Le inchieste sul traffico di droga – Ma il nome di Gratteri è collegato soprattutto alle maxi-inchieste sul narcotraffico internazionale di sostanze stupefacenti. “Gordo”, “Supergordo”, “Borsalino”, “Solare”, “Nostromo”, “Armonia”, “Igres”, “Stupor Mundi”: sono solo alcuni dei fascicoli curati dal magistrato e sfociati in numerosi arresti e sonore condanne per gli indagati. Fiumi di droga che i narcos colombiani vendono agli emissari delle ’ndrine. Tonnellate di cocaina che Gratteri è riuscito a intercettare nel corso delle sue indagini in cui ha avuto la possibilità di lavorare a stretto contatto con forze dell’ordine e con magistrati stranieri. Con questi è riuscito a intessere una serie di rapporti che gli hanno consentito di godere della fiducia incondizionata tra gli inquirenti europei, del Sudamerica e degli Stati Uniti.
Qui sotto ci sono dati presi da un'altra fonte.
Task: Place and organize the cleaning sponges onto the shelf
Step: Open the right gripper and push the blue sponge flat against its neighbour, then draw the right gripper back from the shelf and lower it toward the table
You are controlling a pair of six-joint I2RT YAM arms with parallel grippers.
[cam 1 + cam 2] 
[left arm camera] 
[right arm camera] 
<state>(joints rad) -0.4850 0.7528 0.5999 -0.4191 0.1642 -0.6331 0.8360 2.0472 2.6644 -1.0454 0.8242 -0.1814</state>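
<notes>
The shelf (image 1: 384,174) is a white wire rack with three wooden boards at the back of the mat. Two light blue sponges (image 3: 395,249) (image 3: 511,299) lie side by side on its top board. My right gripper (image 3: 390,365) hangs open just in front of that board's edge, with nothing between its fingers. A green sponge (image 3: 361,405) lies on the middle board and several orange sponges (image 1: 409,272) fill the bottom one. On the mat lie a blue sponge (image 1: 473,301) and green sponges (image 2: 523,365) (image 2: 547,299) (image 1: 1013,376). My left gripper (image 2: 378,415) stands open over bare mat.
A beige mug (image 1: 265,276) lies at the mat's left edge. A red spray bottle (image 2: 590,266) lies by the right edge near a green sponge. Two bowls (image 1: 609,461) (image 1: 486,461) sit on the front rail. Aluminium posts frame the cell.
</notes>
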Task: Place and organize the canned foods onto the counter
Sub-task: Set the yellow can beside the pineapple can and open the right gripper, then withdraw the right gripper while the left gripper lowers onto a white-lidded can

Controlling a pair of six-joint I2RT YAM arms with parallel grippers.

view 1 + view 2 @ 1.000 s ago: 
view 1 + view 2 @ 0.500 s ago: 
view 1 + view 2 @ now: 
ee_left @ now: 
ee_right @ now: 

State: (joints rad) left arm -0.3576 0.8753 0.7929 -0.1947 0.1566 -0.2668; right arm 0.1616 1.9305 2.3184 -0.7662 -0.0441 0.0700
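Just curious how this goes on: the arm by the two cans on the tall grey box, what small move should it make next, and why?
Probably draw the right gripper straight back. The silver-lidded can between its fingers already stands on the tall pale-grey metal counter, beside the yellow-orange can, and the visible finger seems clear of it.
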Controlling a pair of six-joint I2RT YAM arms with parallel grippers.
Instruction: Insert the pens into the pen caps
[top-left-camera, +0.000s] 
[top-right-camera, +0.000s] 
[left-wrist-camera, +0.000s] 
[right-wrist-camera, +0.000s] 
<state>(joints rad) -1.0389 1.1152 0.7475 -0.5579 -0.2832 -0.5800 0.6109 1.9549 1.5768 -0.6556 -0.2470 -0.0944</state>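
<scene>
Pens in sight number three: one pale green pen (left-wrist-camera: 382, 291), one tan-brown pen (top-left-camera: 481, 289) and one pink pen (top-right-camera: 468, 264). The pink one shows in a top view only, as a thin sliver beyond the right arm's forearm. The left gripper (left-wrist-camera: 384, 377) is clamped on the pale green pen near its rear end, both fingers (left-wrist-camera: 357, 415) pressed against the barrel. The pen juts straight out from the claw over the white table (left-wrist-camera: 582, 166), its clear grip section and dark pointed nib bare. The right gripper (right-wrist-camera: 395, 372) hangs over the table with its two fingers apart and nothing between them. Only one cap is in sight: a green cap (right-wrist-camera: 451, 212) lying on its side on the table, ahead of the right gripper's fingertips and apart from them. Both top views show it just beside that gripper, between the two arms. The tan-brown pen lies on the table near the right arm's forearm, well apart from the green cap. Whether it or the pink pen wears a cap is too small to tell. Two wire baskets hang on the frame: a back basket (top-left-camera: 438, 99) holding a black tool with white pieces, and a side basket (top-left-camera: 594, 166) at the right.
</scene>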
Erano gli anni in cui Gratteri, se non fosse stato per il veto (mai smentito) dell’allora presidente della Repubblica Giorgio Napolitano, stava per essere nominato ministro della Giustizia nel governo Renzi. Ma soprattutto erano gli anni in cui è diventato il bersaglio numero uno dei boss. Il nome del magistrato faceva e fa venire il sangue agli occhi ai vertici delle cosche calabresi. Da decenni, infatti, Gratteri ha imparato a convivere con le notizie dei vari progetti di attentato nei suoi confronti. Nel 2005, nell’ambito dell’inchiesta “Nostromo” contro la cosca Coluccio venne intercettata una conversazione nel carcere di Melfi tra un boss di Gioiosa Jonica e suo genero. Alla domanda “Perché tutto questo sangue?”, la risposta secca di uno dei due ha lasciato impietriti gli investigatori: “Perché Gratteri ci ha rovinato”. “Per fortuna non mi annoio mai. Ormai sono abituato. Con la morte bisogna convivere”. Era stata la reazione, all’epoca, del magistrato reggino per il quale, pochi anni prima, l’eliminazione era stata auspicata da quasi tutti i vertici della ’ndrangheta in occasione di un summit. Da tutti tranne uno, il mammasantissima di Africo, Giuseppe Morabito, arrestato dal Ros il 18 febbraio 2004. Ed è stato proprio il boss conosciuto con il nome “Tiraddrittu”, a svelargli la notizia poche ore dopo la cattura. Una scrivania li separava all’interno della sede del Raggruppamento operativo speciale di Reggio Calabria. “È colpa mia se oggi siamo uno di fronte all’altro” le uniche parole che l’anziano boss rivolse a Nicola Gratteri. Un giudice “solo”, lontano dalle correnti, fuori dal comune, abituato a vivere controllando le proprie emozioni, anche quelle positive. Come la nomina a procuratore della Repubblica di Napoli.